This is perhaps not the sequel some fans of The Erebus Sequence were expecting. Set ten years after The Boy With The Porcelain Blade, Lucien, the hero of the first book, is gone. This time around, our point-of-view character is Lucien’s protégé Dino, who didn’t add a lot to the first book except a smart mouth and an extra blade in a battle. However, Patrick fleshes out the character by forcing the swordsman to make some difficult choices while romping across moonlit rooftops.

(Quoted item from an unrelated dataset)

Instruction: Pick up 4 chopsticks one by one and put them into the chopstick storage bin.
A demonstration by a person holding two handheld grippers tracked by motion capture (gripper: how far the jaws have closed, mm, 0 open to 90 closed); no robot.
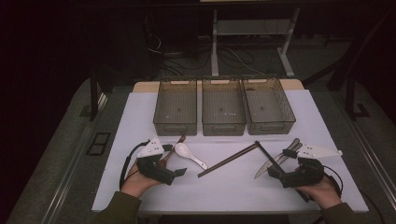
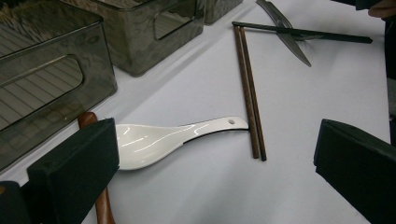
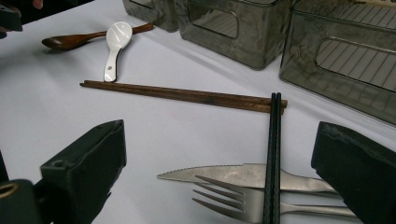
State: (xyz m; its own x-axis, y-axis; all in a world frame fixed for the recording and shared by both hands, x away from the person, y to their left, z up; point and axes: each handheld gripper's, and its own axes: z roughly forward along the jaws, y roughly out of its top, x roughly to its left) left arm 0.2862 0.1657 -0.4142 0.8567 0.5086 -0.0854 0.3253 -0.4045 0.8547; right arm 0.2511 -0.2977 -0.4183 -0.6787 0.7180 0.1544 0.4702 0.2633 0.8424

After the revelations of book one, Dino’s sister, Anea, rules as queen, but is trying to bring democracy to Landfall. When aristocratic families conspire against her to protect their privilege, Dino is forced to compromise his chivalry and consider how far he is willing to go to protect the ones he loves.
Dino is no longer the poor imitation of Lucien he was in The Porcelain Blade, but an intricate character with his own flaws and virtues. The Boy Who Wept Blood remains in the shadow of the first book. In a mish-mash of genres, The Porcelain Blade mixed the tale of a bloody coup in a baroque fantasy world, a deranged king breeding mutants in his dungeon, and an Oedipal love story about a hero longing for a quasi-sister, mother-figure.
In contrast, neither the political conspiracies nor the overly familiar tragedy of closeted gay lovers ever feels as daring. Still, the horror fantasy that sits beneath the surface continues to fester, providing plot twists and shocks that will sustain for another book.